:: SOURCE INFORMATION

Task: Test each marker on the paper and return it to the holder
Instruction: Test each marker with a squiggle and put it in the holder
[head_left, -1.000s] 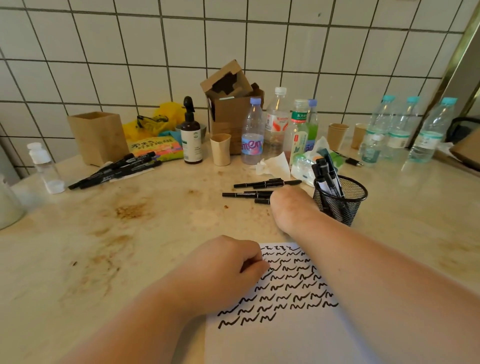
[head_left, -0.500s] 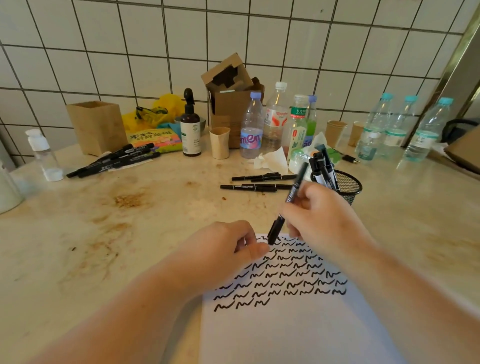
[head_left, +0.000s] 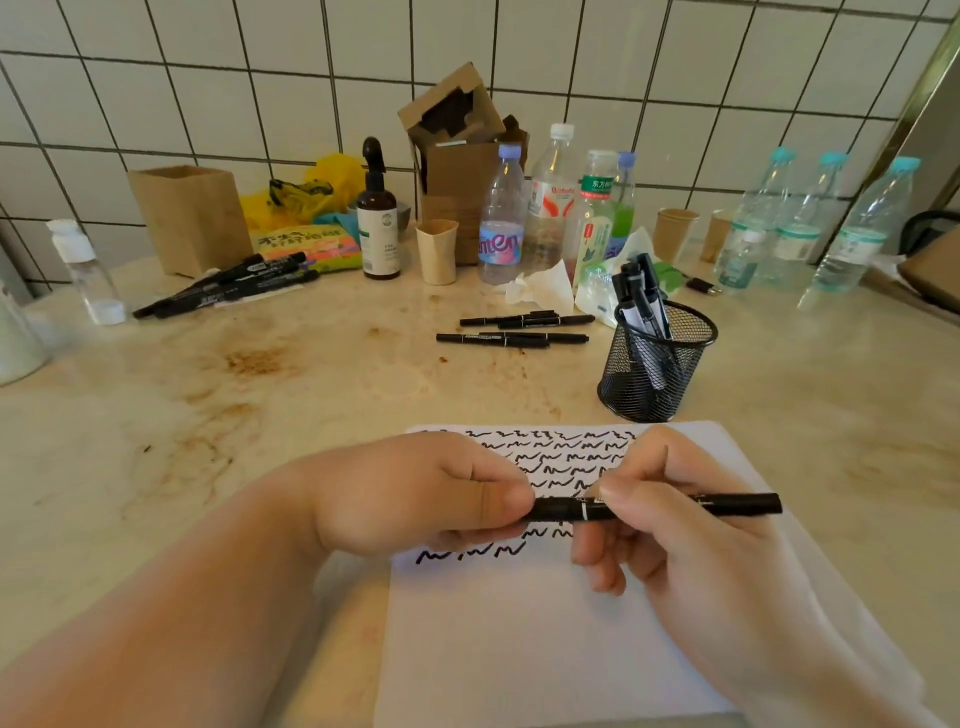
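Note:
A black marker (head_left: 737, 504) lies level above the white paper (head_left: 545, 639), held by both hands. My left hand (head_left: 415, 493) grips its left end, the cap end, between thumb and curled fingers. My right hand (head_left: 691, 525) pinches the barrel near a white ring. The paper's upper part is covered with black squiggles (head_left: 561, 452). A black mesh holder (head_left: 655, 364) with several markers standing in it sits just beyond the paper's right corner. Several loose thin markers (head_left: 514, 330) lie on the counter to the holder's left.
The stained counter (head_left: 234, 415) carries thicker black markers (head_left: 228, 286) at the back left by a cardboard box (head_left: 192, 218). Water bottles (head_left: 550, 208), a brown spray bottle (head_left: 379, 218), paper cups (head_left: 437, 249), crumpled tissue (head_left: 540, 291) and more bottles (head_left: 810, 228) line the tiled wall.
My right hand picked a marker from the loose ones and brought it over the paper. It now lies level, and my left hand has taken hold of its left end.

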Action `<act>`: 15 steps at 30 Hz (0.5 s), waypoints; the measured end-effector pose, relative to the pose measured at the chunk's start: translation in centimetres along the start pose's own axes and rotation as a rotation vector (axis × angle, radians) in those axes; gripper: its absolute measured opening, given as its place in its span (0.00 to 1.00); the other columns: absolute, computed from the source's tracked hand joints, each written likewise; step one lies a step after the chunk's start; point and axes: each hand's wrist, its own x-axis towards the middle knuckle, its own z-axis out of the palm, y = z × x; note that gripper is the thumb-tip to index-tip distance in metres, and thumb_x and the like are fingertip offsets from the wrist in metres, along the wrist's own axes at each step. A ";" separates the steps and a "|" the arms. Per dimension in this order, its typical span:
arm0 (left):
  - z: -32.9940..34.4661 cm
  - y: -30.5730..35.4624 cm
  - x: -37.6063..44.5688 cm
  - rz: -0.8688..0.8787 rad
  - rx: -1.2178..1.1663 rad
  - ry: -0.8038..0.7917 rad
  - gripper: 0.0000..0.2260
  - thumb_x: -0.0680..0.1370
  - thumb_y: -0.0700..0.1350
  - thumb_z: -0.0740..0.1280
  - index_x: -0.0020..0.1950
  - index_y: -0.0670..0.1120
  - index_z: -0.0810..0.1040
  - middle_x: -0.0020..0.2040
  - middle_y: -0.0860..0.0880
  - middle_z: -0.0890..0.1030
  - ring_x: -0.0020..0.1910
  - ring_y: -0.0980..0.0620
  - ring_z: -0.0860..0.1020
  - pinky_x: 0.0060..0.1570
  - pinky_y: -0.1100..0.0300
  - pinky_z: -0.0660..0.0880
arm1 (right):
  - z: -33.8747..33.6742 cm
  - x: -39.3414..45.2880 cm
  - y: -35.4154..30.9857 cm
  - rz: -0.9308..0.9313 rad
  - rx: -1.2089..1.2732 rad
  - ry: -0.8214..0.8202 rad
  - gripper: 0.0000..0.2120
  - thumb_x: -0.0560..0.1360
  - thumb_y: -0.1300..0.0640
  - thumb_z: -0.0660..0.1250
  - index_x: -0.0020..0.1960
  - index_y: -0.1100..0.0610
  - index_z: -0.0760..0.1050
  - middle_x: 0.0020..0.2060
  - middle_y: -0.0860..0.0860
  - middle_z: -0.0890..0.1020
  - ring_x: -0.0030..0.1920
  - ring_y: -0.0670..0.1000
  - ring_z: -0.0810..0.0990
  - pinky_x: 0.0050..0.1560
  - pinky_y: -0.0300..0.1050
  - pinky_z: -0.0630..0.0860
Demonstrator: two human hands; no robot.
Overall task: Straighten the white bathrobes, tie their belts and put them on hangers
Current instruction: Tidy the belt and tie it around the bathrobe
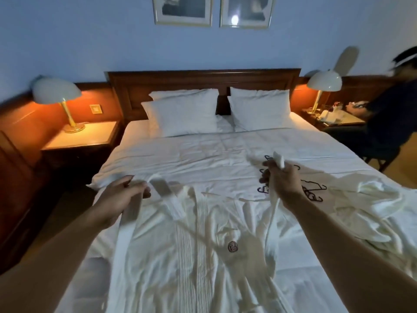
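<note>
A white bathrobe (191, 245) with a dark round emblem lies spread flat on the bed (203, 150), collar toward the pillows. My left hand (123, 195) grips one end of its white belt (168, 197), which loops over the hand and hangs down on both sides. My right hand (282, 179) grips the other belt end, raised above the bed, with the strip trailing down toward the robe. Dark hangers (313, 190) lie on the sheet just beyond my right hand. A second white bathrobe (370, 206) lies crumpled at the right.
Two stacks of white pillows (185, 111) lean on the wooden headboard. Lit lamps stand on the left nightstand (81, 136) and the right nightstand (338, 118). A person in dark clothes (388, 114) sits on a chair at the far right.
</note>
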 end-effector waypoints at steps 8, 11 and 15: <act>-3.8 4.8 -2.0 0.219 0.159 0.152 0.12 0.72 0.43 0.77 0.53 0.52 0.80 0.46 0.55 0.86 0.49 0.54 0.83 0.53 0.52 0.79 | 2.6 -3.8 -4.1 0.043 -0.100 -0.013 0.17 0.85 0.50 0.58 0.48 0.60 0.78 0.33 0.56 0.82 0.35 0.54 0.82 0.45 0.49 0.78; -3.9 4.5 -1.9 0.295 0.174 0.156 0.12 0.73 0.40 0.74 0.53 0.52 0.78 0.49 0.56 0.85 0.51 0.56 0.82 0.56 0.51 0.77 | 2.2 -5.3 -3.2 0.040 -0.081 0.020 0.16 0.85 0.51 0.59 0.49 0.60 0.78 0.30 0.54 0.78 0.30 0.53 0.80 0.40 0.48 0.76; -2.6 3.0 -1.5 0.366 0.223 0.212 0.06 0.77 0.37 0.68 0.53 0.45 0.78 0.49 0.57 0.84 0.52 0.56 0.81 0.58 0.53 0.76 | 1.2 -6.8 -2.1 0.013 -0.127 0.048 0.14 0.85 0.51 0.60 0.47 0.57 0.78 0.31 0.53 0.74 0.31 0.52 0.74 0.37 0.49 0.75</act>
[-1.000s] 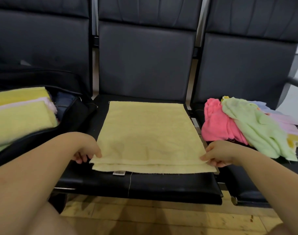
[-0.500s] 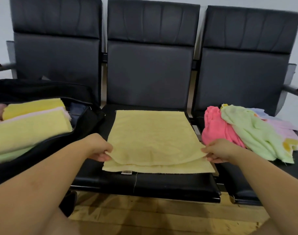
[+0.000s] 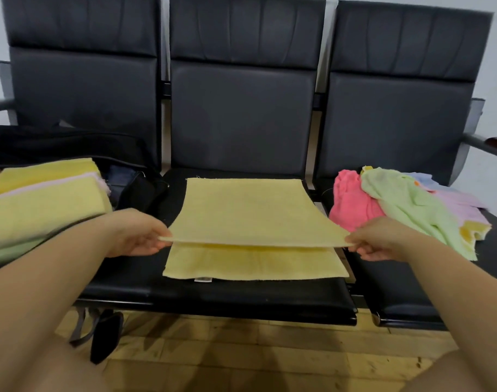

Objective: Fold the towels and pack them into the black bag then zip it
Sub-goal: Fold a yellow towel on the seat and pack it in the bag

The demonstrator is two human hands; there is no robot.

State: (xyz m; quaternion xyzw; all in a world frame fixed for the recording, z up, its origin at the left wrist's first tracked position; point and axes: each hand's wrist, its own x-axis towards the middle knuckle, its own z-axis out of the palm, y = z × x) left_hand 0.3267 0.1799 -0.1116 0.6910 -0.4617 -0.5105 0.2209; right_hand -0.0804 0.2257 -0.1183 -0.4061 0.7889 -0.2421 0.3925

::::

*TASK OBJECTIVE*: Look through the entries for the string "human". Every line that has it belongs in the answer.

*OUTPUT FOR THIS EXERCISE*:
Demonstrator: two human hands; no robot.
The demonstrator is two human hands; there is no robot.

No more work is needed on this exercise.